◆ Work to complete ◆
For every line in the data below, check for the word "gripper", then state how many lines have it. Answer with the number only.

◆ Exercise data ◆
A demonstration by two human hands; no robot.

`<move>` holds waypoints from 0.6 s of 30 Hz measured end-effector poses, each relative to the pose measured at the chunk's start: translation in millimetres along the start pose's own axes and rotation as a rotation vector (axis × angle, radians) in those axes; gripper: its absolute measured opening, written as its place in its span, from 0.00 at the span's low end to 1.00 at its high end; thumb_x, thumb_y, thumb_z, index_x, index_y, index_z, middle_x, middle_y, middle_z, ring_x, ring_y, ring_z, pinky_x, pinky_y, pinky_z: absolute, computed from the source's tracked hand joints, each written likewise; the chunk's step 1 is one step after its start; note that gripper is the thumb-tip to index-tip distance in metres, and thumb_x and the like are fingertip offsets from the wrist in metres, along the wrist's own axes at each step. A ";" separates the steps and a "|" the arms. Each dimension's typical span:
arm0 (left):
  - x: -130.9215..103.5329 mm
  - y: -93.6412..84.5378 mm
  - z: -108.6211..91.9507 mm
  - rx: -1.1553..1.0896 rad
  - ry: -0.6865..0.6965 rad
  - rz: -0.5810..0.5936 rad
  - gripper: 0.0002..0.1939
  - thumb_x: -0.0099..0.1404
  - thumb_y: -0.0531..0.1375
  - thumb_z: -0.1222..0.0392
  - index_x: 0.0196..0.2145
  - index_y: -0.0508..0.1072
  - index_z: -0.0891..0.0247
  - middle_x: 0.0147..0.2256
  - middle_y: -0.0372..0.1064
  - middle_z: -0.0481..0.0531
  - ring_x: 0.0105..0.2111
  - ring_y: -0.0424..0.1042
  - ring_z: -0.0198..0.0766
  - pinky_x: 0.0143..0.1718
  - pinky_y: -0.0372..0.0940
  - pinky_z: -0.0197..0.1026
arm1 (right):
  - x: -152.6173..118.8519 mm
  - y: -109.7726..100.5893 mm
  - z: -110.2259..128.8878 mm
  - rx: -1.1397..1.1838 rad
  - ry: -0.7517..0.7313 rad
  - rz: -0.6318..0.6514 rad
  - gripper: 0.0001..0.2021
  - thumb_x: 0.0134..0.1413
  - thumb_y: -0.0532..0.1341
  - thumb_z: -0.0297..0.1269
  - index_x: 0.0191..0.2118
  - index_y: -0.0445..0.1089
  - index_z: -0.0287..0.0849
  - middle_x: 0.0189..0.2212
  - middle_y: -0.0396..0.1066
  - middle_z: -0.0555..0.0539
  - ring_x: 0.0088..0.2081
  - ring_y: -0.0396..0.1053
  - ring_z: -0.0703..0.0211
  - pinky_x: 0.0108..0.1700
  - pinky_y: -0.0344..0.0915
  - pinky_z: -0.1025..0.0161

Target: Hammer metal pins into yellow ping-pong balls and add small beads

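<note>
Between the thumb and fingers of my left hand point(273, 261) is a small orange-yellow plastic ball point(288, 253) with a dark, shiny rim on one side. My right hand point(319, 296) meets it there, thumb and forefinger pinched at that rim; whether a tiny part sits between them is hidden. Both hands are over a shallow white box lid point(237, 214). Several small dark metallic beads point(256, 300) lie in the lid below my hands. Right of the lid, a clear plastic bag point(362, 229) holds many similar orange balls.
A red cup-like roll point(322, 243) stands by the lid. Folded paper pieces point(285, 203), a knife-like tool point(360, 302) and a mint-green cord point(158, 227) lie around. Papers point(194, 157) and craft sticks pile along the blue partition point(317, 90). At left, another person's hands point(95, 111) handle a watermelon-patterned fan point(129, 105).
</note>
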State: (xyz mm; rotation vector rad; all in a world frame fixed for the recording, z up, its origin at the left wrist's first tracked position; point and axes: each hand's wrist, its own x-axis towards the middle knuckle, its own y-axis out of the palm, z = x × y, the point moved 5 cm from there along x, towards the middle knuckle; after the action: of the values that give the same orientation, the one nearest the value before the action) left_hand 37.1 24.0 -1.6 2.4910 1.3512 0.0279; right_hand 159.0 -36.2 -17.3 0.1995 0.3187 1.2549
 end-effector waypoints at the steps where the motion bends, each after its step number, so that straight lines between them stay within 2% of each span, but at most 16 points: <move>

◆ Answer for the task ◆
3